# [What is needed]
Determine how many lines of the records include "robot", and answer with the number alone.

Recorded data
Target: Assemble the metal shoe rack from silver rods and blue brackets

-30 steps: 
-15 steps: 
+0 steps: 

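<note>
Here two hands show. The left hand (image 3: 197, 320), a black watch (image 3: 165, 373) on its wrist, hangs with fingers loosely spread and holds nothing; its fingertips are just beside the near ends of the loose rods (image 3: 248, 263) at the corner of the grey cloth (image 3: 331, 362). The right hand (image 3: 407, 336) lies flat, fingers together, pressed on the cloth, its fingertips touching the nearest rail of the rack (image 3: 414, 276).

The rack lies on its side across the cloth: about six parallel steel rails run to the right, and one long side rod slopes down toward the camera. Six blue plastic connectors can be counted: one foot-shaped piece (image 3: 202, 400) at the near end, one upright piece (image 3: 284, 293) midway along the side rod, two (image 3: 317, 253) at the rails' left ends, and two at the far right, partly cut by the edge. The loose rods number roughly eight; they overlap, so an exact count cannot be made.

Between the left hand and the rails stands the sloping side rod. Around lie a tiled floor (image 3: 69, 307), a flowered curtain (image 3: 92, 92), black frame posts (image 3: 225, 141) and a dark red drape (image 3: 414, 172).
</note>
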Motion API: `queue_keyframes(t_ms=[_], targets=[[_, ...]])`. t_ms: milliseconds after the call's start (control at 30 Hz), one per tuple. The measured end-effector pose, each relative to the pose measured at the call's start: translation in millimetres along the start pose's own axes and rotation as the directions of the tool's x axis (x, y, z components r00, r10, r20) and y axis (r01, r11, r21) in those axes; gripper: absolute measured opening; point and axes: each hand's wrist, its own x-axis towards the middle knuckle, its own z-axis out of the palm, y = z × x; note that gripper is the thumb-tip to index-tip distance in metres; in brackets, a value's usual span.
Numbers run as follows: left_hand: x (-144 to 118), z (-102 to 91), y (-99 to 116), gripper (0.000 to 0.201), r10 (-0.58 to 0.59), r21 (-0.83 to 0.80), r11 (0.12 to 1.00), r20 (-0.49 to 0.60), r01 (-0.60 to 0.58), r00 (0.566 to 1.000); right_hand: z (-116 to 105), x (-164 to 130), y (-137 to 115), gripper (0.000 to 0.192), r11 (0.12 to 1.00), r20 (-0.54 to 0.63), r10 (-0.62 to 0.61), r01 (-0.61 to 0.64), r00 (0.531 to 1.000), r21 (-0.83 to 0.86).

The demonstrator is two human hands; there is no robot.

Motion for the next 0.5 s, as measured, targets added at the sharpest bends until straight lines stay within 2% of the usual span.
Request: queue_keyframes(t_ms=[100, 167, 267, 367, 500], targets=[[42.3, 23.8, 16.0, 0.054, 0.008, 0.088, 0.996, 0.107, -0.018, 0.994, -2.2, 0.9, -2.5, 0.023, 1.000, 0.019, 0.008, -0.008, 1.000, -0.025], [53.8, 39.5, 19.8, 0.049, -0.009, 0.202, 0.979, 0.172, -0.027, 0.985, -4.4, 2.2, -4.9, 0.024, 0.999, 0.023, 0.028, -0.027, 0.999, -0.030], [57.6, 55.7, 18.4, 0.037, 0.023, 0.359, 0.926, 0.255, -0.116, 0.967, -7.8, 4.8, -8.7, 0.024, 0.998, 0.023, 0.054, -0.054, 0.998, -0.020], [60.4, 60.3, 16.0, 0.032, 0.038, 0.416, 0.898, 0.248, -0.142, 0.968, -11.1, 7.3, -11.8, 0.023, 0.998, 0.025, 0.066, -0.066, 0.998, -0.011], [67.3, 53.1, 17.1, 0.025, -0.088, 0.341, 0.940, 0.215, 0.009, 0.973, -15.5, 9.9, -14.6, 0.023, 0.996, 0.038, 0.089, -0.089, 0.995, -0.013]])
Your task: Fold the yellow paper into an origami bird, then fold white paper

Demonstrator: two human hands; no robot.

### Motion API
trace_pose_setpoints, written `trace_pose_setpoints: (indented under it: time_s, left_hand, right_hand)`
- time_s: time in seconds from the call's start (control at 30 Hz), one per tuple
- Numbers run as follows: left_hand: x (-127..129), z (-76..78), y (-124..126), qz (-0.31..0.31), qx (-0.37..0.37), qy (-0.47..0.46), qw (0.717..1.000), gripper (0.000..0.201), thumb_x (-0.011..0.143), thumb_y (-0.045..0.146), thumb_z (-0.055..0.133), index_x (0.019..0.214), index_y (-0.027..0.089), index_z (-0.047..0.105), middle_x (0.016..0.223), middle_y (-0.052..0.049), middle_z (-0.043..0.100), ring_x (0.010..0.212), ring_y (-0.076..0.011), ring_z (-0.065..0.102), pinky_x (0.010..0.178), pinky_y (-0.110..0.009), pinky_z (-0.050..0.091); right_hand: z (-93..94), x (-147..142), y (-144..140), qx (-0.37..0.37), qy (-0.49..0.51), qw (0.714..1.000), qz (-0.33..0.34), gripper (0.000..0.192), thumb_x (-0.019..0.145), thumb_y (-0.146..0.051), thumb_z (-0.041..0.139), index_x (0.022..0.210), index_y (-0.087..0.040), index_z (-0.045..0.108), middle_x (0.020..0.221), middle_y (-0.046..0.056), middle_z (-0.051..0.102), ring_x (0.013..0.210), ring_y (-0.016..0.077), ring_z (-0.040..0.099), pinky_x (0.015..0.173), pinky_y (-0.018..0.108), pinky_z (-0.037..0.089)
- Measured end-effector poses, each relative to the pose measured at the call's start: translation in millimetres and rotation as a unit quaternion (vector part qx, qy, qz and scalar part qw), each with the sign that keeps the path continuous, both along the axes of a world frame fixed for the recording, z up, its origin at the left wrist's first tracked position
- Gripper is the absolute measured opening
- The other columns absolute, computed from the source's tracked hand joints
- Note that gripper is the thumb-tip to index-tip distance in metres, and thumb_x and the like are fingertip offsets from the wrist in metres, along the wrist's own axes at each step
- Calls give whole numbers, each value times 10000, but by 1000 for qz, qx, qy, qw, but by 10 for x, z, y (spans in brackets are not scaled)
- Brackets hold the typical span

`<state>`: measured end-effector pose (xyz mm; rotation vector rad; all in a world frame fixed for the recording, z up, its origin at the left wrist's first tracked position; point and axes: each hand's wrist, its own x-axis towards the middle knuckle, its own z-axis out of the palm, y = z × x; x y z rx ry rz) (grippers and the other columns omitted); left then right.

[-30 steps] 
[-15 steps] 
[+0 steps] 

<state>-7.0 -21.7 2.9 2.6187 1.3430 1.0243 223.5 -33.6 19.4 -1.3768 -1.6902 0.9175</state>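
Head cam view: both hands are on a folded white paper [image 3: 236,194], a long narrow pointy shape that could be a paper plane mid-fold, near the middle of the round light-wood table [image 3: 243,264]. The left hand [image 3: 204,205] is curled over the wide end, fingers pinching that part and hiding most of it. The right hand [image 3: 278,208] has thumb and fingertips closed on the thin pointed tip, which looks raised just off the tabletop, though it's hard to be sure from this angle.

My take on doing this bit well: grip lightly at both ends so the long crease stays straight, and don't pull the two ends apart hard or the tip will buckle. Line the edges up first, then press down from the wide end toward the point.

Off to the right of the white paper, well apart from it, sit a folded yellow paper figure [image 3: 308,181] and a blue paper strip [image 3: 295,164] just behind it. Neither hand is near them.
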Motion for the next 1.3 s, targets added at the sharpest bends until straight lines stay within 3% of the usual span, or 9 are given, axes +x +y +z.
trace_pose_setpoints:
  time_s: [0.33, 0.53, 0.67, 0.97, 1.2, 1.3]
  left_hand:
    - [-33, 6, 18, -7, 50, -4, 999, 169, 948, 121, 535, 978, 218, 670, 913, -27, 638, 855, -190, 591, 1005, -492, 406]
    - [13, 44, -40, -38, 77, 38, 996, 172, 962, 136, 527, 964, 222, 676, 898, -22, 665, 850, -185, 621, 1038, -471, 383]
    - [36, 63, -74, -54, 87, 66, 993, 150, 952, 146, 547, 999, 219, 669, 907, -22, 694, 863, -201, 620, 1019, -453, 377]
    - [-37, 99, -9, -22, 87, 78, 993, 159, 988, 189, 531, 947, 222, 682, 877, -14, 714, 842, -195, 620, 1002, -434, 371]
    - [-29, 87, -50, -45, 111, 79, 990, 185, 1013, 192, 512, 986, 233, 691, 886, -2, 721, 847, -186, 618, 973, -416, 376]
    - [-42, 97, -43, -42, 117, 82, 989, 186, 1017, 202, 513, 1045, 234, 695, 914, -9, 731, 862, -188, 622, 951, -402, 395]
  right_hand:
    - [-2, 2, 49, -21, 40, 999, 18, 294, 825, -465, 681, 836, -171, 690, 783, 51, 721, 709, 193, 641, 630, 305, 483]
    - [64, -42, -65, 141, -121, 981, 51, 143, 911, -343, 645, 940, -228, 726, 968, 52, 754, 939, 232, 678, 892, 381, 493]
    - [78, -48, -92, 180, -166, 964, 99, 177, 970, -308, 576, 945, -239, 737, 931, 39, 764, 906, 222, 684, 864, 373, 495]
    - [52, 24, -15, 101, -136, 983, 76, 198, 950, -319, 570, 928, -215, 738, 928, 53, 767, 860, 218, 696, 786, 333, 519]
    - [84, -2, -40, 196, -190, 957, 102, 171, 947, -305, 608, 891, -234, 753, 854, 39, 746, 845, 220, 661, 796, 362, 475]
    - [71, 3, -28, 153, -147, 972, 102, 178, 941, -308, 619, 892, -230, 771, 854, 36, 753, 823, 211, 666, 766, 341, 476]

# [Written answer]
2